I was 19 years old, in my second year of college when I began to have some pretty alarming symptoms. I would have diarrhea for days on end, and just figured it was a stomach virus that wouldn't quit. I finally told my parents that something was wrong, and after our local doc-in-a-box couldn't find anything to explain what was going on they referred me to a gastroenterologist, and that's when all the testing began in earnest. Even then, it was another six or seven years before I was diagnosed with Crohn's. I was already a mom -- I'd had twins, and then our baby girl -- when I was told, definitively, that I had this chronic autoimmune disease.
Honestly, I had been frightened for quite a while that they were going to come back with that diagnosis. A friend from high school had been diagnosed with Crohn's, and she had multiple surgeries, parts of her intestines removed, just terrible experiences, and I was scared to death that I'd have to endure the same sort of pain, and the same sort of indignity.

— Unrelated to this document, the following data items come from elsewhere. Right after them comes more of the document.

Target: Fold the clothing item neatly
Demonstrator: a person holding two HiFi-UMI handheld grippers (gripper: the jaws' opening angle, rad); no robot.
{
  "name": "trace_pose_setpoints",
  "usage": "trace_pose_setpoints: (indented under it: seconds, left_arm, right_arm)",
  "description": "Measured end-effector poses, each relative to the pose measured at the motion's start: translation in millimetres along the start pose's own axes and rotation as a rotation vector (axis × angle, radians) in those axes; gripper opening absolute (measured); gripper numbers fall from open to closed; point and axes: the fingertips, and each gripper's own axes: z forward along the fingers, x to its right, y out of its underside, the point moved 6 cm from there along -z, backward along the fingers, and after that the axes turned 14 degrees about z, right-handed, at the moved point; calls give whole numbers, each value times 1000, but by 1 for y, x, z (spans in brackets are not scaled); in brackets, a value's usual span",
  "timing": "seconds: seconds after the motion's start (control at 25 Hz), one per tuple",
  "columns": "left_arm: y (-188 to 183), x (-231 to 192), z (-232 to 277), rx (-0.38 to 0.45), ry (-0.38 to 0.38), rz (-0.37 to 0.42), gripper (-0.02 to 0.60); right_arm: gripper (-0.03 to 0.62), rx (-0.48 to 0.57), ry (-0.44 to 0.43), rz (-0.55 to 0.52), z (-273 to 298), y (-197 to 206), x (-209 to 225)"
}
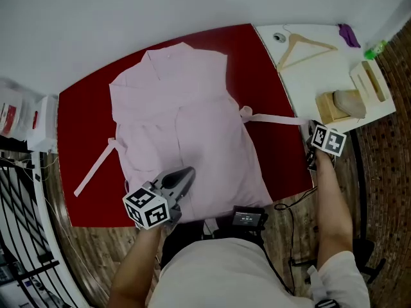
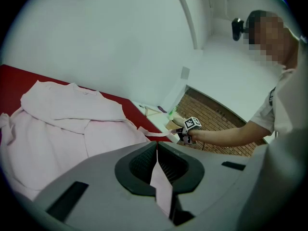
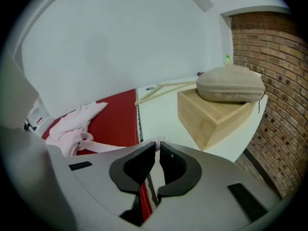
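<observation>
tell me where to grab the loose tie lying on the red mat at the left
Take the loose tie at its free end, coming in from the near left edge of the red mat: it lies flat, slanting away from the pink garment, so that end is likely clearest.

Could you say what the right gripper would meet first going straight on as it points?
Beyond the pink fabric belt in the right gripper, probably the white tabletop, left of the pale wooden box.
</observation>
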Motion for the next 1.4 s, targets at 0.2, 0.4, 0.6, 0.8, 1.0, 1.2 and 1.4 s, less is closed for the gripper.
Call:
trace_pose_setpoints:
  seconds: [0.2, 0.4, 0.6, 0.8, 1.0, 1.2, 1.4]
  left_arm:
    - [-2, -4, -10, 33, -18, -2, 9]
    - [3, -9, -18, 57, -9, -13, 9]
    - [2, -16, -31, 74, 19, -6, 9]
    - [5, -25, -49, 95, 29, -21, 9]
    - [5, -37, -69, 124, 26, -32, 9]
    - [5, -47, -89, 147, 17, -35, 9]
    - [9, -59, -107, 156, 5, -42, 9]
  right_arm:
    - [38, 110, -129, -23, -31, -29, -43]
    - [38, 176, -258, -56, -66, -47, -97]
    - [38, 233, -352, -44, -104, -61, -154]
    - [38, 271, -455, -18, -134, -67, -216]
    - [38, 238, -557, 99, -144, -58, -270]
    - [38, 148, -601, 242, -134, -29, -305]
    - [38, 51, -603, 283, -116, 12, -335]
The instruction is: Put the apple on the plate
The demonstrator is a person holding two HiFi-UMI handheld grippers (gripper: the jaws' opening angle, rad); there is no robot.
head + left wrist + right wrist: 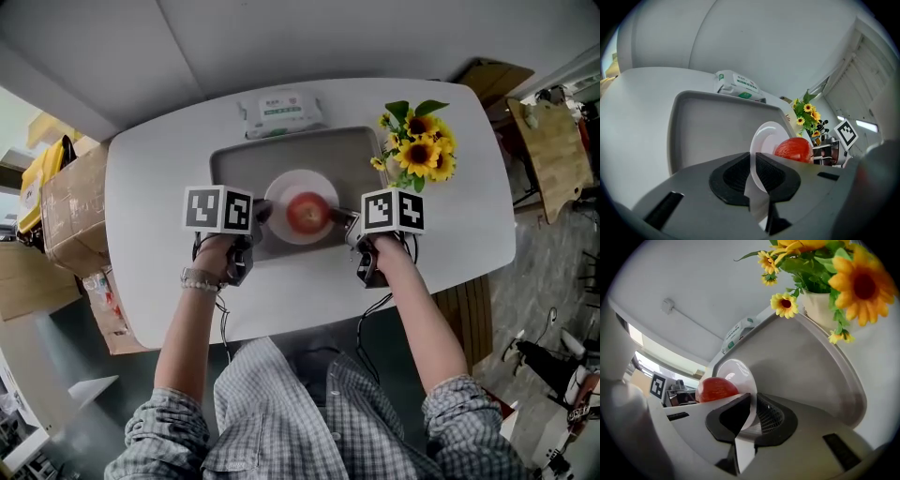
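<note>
A red apple (307, 213) sits on a small white plate (281, 192) over the grey tray (234, 159). My left gripper (262, 214) is shut on the plate's left rim and my right gripper (345, 217) is shut on its right rim. In the left gripper view the plate (766, 136) runs edge-on between the dark pads of my left gripper (753, 171), with the apple (793, 149) behind. The right gripper view shows the plate (736, 373) pinched the same way by my right gripper (752, 413), the apple (717, 389) to the left. Whether the plate touches the tray I cannot tell.
A pack of wipes (281, 111) lies behind the tray. A pot of sunflowers (419, 150) stands at the tray's right rear corner, close to my right gripper. A cardboard box (70, 202) stands off the table's left edge.
</note>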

For years, my doctors had me on all sorts of medications for IBS (Irritable Bowel Syndrome) and nothing helped. I was continually losing weight. I got down to something like 113 pounds, which is scary, because I'm six feet tall, and when I graduated high school I weighed a solid 165. I was an active teen, I played sports all through high school and for a few years in college, but I had to give all that up because of this disease.
Still, at least when I was diagnosed I could put a name to what was wrong, and I felt like I could finally really begin tackling it. I've always been pretty die-hard about how I approach things, and knowing what I was up against was almost a relief. Deep down, I think I knew that it was, in fact, Crohn's. It's just that for the longest time, I held out some vague hope that it wasn't.

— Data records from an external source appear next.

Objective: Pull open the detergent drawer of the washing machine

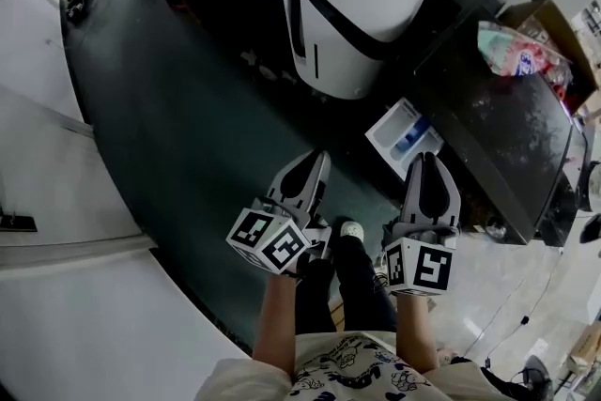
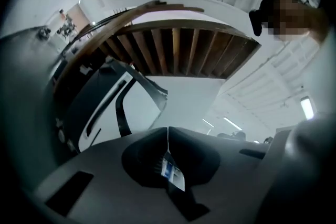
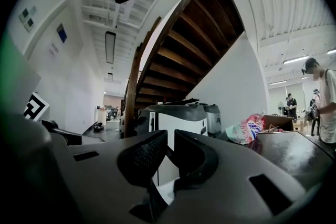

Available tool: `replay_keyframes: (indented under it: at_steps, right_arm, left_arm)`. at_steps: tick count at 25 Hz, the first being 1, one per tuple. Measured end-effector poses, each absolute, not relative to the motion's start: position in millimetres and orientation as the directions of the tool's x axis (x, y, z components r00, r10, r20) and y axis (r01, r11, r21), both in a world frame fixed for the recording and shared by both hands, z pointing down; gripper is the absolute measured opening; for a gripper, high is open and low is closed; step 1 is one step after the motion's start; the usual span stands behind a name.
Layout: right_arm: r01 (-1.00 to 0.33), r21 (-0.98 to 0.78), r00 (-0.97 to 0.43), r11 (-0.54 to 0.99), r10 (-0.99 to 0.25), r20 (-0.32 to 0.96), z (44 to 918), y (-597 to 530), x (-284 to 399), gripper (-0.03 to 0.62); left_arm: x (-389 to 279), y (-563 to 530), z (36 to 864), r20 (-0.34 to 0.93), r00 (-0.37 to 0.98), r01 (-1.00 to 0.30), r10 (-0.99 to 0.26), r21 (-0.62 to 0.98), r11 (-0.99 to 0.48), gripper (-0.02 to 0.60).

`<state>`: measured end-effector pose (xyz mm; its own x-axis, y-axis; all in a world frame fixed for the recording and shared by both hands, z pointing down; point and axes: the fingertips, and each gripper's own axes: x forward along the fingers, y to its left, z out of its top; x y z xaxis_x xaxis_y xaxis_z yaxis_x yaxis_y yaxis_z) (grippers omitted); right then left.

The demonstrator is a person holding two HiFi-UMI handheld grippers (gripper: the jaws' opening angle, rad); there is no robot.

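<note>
Detergent drawer (image 1: 402,138): white tray with something blue inside, jutting out of the front of the dark washing machine (image 1: 512,141) over the dark floor (image 1: 188,108). By the look of it, it is already pulled well out, so the task seems mostly or wholly done. Whether it sits at full travel cannot be told.

Right gripper (image 1: 427,160): held level, tips just short of the drawer in the head view and a little to its right. This is clearly the nearer hand. Its fingers (image 3: 144,157) stand almost together with a thin gap between them and nothing in it. The washing machine's top shows off to the right in its own view.

Left gripper (image 1: 319,160): further left, well apart from the drawer, over bare floor. Its fingers (image 2: 199,155) are pressed together, empty.

Key relation: the drawer lies ahead of both grippers, between their lines, on the right hand's side. It slides out from the machine front toward the left of the head view, so any further pull would run that way.

Around: a pink and white bag (image 1: 521,52) lies on the machine's top. A large white and black appliance (image 1: 362,5) stands beyond.
</note>
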<state>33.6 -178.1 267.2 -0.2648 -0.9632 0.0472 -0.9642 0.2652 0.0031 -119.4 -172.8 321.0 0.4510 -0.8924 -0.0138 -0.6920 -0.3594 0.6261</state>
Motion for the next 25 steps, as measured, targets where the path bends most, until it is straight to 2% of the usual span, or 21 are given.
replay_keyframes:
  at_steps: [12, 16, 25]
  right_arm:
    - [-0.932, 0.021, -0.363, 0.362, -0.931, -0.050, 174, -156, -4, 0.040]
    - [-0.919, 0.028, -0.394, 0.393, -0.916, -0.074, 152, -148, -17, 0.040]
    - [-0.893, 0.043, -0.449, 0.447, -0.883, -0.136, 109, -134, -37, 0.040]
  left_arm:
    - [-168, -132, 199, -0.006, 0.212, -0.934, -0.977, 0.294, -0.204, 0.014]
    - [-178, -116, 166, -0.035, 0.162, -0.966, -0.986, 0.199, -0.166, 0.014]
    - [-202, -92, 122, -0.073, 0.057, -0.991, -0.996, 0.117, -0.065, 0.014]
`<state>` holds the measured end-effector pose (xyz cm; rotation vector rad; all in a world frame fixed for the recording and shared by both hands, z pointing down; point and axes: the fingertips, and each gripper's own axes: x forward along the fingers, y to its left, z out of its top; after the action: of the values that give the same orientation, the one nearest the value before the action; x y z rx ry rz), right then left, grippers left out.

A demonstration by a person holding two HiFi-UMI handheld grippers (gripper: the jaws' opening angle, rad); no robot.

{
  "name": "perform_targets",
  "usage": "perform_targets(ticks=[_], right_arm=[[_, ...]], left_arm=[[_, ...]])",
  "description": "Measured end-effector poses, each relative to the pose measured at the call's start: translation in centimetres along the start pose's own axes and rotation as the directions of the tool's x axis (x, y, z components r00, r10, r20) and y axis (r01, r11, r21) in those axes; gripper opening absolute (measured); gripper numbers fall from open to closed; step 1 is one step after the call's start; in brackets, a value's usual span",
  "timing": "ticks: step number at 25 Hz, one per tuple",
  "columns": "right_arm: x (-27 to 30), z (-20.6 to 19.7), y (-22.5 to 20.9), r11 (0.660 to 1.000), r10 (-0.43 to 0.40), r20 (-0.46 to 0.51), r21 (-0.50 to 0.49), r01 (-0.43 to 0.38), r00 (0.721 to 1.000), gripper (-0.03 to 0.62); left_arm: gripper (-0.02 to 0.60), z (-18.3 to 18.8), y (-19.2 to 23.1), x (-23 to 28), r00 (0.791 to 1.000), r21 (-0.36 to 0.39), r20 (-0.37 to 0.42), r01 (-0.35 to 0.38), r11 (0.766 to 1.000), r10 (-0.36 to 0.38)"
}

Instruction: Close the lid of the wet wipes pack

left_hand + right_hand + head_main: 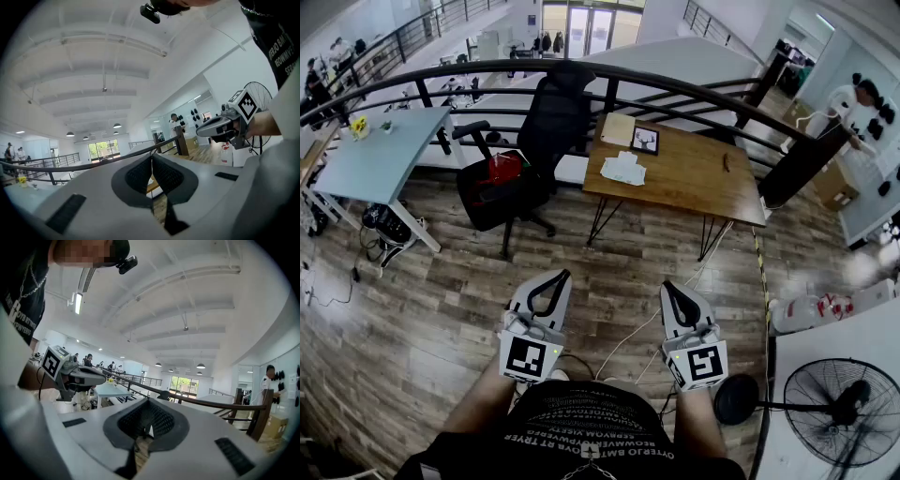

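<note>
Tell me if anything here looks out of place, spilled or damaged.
Nothing stands out: the wooden table looks tidy, nothing spilled. The left gripper and right gripper are held well short of it, jaws shut and empty.

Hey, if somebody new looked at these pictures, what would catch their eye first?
The left gripper and the right gripper are held out low over the wood floor, both shut and empty. Ahead stands a wooden table with a white pack and a small framed picture on it, a black chair beside it. A black fan sits at bottom right.
</note>
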<state>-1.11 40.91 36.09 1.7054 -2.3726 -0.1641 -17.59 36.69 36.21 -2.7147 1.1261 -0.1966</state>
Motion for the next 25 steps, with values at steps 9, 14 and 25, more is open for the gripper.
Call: perform_targets(ticks=[9,14,25], right_arm=[[2.1,-0.4,3.8,0.999,-0.003,-0.008,0.042,0.004,1.0,0.011],[1.7,0.2,5.2,1.0,-0.018,-0.014,0.026,0.019,1.0,0.011],[0.4,-2.0,3.4,0.995,-0.064,-0.058,0.072,0.068,0.996,0.017]], left_arm=[[0.029,-1.6,4.5,-3.6,0.999,-0.021,-0.005,-0.046,0.999,0.046],[0.029,-1.2,5.2,-4.8,0.999,-0.054,0.031,-0.041,0.998,0.043],[0.029,-2.6,5.4,-2.5,0.999,-0.058,0.005,-0.035,0.998,0.036]])
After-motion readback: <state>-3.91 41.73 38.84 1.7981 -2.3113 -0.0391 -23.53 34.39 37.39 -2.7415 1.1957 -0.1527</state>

When I step back and put things in perspective, I can see how fortunate I am. There are many other people with Crohn's and other autoimmune diseases who are far worse off than I am. But at the same time, I'm not going to pretend that any of this has been easy. It's still a challenge to try and lead a so-called normal life.
My husband and I have coached our son's baseball teams over the past few years. I coached my oldest daughter's softball team last spring. So I do try and get out of the house and fight through the day, even when I sometimes don't know how I'm going to find the energy to literally put one foot in front of the other. Another concern is that my kids have had to grow up a little bit faster than I would have wanted them to. They worry about me -- about the extent or severity of my condition now, and what mommy might have to face in the future. In that sense, I guess -- and I think any other parent would understand this -- my biggest challenge is being the best mom I can be for my children, despite my Crohn's. I don't know any other way to be. If something is going to benefit my children, then they're going to get the chance to experience it, and if I can help them achieve their goals, I'm going to do it. Period.
Never, ever let this disease define you. Realize that you are capable of so much more than you might think you are when you're first diagnosed. I believe that you're given one life, and God created you to live this life and to be an example to others. He made me this way. He allowed this to happen, he created me this way, and I'm perfect in his sight. Instead of rejecting what has happened to me, I accept that I can never go back and change the past. Everything that has come before is part of my story.
I'm not going to say that I don't get depressed sometimes and wonder why. Why me? But if one of the reasons I have this disease is so that I can be a strong example of a woman, a wife, and a mother to my children, then that's how I'm going to move forward in the world.